Center for Hepatobillary and Pancreatic Diseases, Beijing Tsinghua Changgung Hospital, Medical Center, Tsinghua University, Beijing, 100044, P.R. China.
Sci Rep. 2017 Aug 14;7(1):8106. doi: 10.1038/s41598-017-08139-y.
Ion Torrent Personal Genome Machine (PGM) technology is a mid-length read, low-cost and high-speed next-generation sequencing platform with a relatively high insertion and deletion (indel) error rate. A full systematic assessment of the effectiveness of various error correction algorithms in PGM viral datasets (e.g., hepatitis B virus (HBV)) has not been performed. We examined 19 quality-trimmed PGM datasets for the HBV reverse transcriptase (RT) region and found a total error rate of 0.48% ± 0.12%. Deletion errors were clearly present at the ends of homopolymer runs. Tests using both real and simulated data showed that the algorithms differed in their abilities to detect and correct errors and that the error rate and sequencing depth significantly affected the performance. Of the algorithms tested, Pollux showed a better overall performance but tended to over-correct 'genuine' substitution variants, whereas Fiona proved to be better at distinguishing these variants from sequencing errors. We found that the combined use of Pollux and Fiona gave the best results when error-correcting Ion Torrent PGM viral data.

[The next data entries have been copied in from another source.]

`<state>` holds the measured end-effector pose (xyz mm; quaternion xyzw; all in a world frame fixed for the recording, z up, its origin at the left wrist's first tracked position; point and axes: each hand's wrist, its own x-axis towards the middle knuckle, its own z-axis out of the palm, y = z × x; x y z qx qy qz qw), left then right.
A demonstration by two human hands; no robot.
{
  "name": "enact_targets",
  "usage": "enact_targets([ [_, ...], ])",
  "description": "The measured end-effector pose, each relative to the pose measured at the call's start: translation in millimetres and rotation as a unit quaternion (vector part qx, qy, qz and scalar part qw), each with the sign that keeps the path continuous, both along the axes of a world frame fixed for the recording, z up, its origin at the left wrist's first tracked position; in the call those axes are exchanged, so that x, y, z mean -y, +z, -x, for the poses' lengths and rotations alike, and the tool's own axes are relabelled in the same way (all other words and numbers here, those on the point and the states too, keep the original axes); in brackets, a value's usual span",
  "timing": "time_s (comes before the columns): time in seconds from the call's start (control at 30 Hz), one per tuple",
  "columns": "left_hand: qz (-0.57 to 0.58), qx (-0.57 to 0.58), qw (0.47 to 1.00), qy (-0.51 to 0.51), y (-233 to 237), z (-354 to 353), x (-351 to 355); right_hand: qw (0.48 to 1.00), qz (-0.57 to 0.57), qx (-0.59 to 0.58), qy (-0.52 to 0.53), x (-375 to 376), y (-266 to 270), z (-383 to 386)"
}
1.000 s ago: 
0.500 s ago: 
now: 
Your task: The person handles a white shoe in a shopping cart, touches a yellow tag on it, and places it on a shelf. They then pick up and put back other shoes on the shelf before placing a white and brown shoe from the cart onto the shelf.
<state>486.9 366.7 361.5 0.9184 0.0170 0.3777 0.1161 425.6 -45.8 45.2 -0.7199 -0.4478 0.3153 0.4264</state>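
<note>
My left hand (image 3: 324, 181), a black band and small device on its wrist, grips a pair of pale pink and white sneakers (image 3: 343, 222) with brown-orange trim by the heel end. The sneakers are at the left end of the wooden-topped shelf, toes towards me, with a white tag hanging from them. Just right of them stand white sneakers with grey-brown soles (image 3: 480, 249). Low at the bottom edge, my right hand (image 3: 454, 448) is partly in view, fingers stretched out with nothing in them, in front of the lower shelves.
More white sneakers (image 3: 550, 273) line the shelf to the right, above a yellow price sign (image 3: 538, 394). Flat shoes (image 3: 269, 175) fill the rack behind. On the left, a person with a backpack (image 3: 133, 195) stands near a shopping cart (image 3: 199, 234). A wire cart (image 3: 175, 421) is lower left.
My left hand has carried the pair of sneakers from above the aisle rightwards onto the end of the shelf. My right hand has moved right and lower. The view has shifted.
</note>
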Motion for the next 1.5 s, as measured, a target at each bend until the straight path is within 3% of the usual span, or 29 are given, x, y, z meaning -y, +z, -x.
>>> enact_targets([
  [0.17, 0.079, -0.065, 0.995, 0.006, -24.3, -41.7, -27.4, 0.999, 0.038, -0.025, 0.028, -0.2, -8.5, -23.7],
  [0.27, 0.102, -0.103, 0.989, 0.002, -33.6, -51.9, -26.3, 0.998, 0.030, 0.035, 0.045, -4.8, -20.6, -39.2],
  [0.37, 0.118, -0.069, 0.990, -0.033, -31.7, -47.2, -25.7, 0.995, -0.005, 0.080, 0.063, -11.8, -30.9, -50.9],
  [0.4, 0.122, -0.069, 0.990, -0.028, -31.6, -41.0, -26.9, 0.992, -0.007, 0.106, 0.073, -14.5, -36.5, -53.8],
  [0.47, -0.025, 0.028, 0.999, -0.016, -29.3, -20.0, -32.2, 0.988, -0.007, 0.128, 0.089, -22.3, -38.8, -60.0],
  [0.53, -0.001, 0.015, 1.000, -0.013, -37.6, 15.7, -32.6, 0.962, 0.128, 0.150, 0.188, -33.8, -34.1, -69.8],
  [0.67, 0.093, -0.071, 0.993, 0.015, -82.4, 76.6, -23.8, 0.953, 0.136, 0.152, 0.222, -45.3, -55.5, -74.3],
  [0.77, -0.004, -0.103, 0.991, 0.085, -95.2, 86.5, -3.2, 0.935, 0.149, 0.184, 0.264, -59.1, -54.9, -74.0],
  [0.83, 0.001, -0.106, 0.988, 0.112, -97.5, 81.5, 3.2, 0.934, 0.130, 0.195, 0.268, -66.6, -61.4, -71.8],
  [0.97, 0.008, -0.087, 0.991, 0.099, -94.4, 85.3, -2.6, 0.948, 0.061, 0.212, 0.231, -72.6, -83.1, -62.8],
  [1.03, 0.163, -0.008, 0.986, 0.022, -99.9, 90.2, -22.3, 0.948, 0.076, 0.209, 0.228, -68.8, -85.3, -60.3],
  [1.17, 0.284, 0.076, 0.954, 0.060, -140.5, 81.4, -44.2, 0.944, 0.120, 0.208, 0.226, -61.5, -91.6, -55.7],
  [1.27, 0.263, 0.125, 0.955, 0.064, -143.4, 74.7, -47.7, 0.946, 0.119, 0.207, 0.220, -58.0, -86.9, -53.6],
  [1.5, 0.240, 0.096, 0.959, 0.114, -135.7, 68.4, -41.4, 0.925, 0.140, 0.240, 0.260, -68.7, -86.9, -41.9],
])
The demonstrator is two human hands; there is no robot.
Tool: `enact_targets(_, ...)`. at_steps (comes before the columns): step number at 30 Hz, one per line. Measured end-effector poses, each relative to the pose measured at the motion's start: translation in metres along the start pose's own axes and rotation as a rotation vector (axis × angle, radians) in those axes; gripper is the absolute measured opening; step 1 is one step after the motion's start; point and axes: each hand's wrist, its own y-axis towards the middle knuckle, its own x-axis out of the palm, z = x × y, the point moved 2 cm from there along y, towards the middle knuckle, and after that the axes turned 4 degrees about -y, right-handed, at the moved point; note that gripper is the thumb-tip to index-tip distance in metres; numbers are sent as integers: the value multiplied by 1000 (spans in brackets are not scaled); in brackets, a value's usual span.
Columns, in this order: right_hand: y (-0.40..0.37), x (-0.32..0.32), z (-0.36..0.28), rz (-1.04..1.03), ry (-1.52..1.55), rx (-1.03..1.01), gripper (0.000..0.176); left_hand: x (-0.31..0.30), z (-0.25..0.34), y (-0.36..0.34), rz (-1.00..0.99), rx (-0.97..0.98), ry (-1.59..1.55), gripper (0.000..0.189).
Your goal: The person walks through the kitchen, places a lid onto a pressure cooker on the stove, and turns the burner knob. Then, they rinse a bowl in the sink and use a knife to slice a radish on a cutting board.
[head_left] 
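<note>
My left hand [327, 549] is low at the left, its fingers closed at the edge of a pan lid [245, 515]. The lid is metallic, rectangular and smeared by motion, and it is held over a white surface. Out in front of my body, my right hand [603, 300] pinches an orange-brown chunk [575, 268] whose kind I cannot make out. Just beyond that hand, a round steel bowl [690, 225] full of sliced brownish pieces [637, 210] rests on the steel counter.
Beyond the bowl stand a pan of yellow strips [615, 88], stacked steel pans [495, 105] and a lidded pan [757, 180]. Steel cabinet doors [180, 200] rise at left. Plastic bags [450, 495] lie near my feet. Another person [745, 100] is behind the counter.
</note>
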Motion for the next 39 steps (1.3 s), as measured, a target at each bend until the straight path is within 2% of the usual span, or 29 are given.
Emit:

Ion Torrent 个人基因组测序仪 (PGM) 技术是一种中长读长、低成本、高通量的新一代测序平台,具有相对较高的插入和缺失 (indel) 错误率。尚未对 PGM 病毒数据集(例如乙型肝炎病毒 (HBV))中的各种纠错算法的有效性进行全面系统的评估。我们对 19 个经过质量修剪的 PGM HBV 逆转录酶 (RT) 区数据集进行了检查,发现总错误率为 0.48%±0.12%。在同源多聚体序列的末端明显存在缺失错误。使用真实数据和模拟数据的测试表明,这些算法在检测和纠正错误的能力上存在差异,错误率和测序深度显著影响性能。在测试的算法中,Pollux 表现出更好的整体性能,但倾向于过度校正“真实”的替代变体,而 Fiona 则更好地将这些变体与测序错误区分开来。我们发现,在对 Ion Torrent PGM 病毒数据进行纠错时,联合使用 Pollux 和 Fiona 可以获得最佳结果。